** What the task requires **
Copy out, unchanged, every line from the start of the records to the line that contains "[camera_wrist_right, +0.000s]", and stop there.

** Records for processing **

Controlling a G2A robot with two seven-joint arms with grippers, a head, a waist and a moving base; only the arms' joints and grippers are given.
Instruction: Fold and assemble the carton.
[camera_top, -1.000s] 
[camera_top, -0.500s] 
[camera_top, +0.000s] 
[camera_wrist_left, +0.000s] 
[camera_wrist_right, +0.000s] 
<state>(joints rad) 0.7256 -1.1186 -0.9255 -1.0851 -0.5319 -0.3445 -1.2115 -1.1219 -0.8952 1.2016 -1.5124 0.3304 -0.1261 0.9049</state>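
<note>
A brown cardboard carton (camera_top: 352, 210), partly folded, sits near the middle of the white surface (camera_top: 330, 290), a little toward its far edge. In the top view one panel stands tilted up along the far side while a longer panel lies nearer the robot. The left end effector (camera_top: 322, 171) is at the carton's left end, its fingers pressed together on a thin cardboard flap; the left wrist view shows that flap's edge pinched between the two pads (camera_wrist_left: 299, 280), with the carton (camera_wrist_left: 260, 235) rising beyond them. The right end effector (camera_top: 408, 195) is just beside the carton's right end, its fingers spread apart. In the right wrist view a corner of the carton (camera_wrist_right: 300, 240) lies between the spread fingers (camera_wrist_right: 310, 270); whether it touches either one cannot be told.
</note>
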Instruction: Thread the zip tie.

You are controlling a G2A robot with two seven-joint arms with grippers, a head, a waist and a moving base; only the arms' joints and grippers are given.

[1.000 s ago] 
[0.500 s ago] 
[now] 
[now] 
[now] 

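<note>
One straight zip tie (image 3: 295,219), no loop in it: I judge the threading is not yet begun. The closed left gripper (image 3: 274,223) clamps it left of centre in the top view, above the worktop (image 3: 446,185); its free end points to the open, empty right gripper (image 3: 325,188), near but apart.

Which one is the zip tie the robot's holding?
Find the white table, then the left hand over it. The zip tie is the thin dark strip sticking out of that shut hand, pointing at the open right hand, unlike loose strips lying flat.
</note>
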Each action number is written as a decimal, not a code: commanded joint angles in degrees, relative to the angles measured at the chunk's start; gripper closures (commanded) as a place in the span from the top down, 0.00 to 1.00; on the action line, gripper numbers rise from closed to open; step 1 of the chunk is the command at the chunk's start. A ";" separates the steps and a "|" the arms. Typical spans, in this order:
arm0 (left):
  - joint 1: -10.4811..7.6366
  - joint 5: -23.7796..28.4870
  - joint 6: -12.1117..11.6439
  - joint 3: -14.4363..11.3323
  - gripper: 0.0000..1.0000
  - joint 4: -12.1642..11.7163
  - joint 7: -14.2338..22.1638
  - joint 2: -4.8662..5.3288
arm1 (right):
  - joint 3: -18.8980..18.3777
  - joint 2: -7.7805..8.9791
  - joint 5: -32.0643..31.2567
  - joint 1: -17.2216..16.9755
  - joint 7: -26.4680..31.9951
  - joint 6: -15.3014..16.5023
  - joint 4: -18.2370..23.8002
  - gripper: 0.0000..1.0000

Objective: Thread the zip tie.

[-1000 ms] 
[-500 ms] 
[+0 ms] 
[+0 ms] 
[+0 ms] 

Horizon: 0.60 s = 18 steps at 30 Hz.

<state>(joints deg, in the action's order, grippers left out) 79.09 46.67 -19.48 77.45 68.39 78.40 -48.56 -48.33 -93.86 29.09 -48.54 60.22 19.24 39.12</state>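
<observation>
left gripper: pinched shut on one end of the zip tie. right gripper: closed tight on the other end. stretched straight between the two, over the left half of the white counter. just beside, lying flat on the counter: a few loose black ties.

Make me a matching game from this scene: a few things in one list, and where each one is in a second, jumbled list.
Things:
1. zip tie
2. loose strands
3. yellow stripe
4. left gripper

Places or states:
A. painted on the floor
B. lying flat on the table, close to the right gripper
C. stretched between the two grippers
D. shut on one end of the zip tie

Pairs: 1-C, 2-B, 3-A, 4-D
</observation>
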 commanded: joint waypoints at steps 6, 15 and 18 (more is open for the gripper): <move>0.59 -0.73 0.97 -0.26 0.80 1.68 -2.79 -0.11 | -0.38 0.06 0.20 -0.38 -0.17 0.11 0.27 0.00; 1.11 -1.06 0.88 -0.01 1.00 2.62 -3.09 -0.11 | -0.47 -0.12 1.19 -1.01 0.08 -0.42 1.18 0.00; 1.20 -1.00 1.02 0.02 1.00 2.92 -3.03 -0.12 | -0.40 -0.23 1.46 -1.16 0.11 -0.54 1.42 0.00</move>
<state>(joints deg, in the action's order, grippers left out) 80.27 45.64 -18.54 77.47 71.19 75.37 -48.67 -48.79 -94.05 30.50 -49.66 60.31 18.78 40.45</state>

** Exercise output **
Controlling a G2A robot with two seven-joint arms with grippers, a head, a waist and a moving base; only the arms' joints and grippers are given.
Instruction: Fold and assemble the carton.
[camera_top, -1.000s] 
[camera_top, -0.500s] 
[camera_top, +0.000s] 
[camera_wrist_left, +0.000s] 
[camera_wrist_right, +0.000s] 

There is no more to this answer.